Los ojos de Ivan se iluminaron. Colorear era con mucho su pasatiempo favorito. Se levantó de la silla y se puso detrás de ella para ver mejor lo que estaba haciendo y averiguar si tenía la habilidad de no salirse de las rayas. Era zurda. Ivan se inclinó sobre su hombro y apoyó un brazo encima del escritorio para no perder el equilibrio. Estaba tan cerca de ella que olía el aroma a coco de sus cabellos. Inspiró profundamente y unos pelos le hicieron cosquillas en la nariz.

Elizabeth paró de colorear un momento, cerró los ojos, echó la cabeza hacia atrás, relajó los hombros, inspiró profundamente y esbozó una sonrisa para sí misma. Ivan hizo lo mismo y notó que la piel de Elizabeth le rozaba la mejilla. Se estremeció. Fue una sensación agradablemente extraña. Como la de cuando le daban un caluroso abrazo, y eso estaba bien porque abrazar era con mucho lo que más le gustaba de este mundo. Se sintió aturdido y un poco mareado, pero no como cuando se mareaba dando vueltas en la silla. Esta sensación era mucho mejor. Prolongó la sensación unos instantes hasta que por fin ambos abrieron los ojos al mismo tiempo y bajaron la vista al dibujo del dormitorio. Elizabeth acercó la mano al lápiz marrón como si titubeara entre cogerlo o no.

Ivan gimió quedamente.

– No escojas el marrón otra vez, Elizabeth. Venga, decídete por otro color, como ese verde lima -le susurró al oído a sabiendas de que no podía oírle.

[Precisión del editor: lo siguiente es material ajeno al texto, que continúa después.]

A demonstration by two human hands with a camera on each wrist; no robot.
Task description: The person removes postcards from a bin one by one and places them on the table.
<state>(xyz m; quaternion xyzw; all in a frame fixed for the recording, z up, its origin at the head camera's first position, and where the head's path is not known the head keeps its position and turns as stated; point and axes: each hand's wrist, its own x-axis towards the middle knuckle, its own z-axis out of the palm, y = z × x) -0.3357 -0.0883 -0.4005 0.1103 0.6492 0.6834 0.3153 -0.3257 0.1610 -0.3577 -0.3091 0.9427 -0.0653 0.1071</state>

La mano de Elizabeth se quedó suspendida en el aire como si una fuerza magnética le impidiera tocarlo. La apartó poco a poco del lápiz marrón chocolate y la dirigió hacia el verde lima. Esbozó una sonrisa como si le divirtiera su elección y con suma cautela tomó el instrumento con la mano como si fuese la primera vez que lo hacía. Lo hizo girar entre los dedos como si sostenerlo le produjera una sensación desconocida. Lentamente comenzó a colorear los cojines esparcidos por la cama y finalmente la tumbona que había en un rincón de la habitación.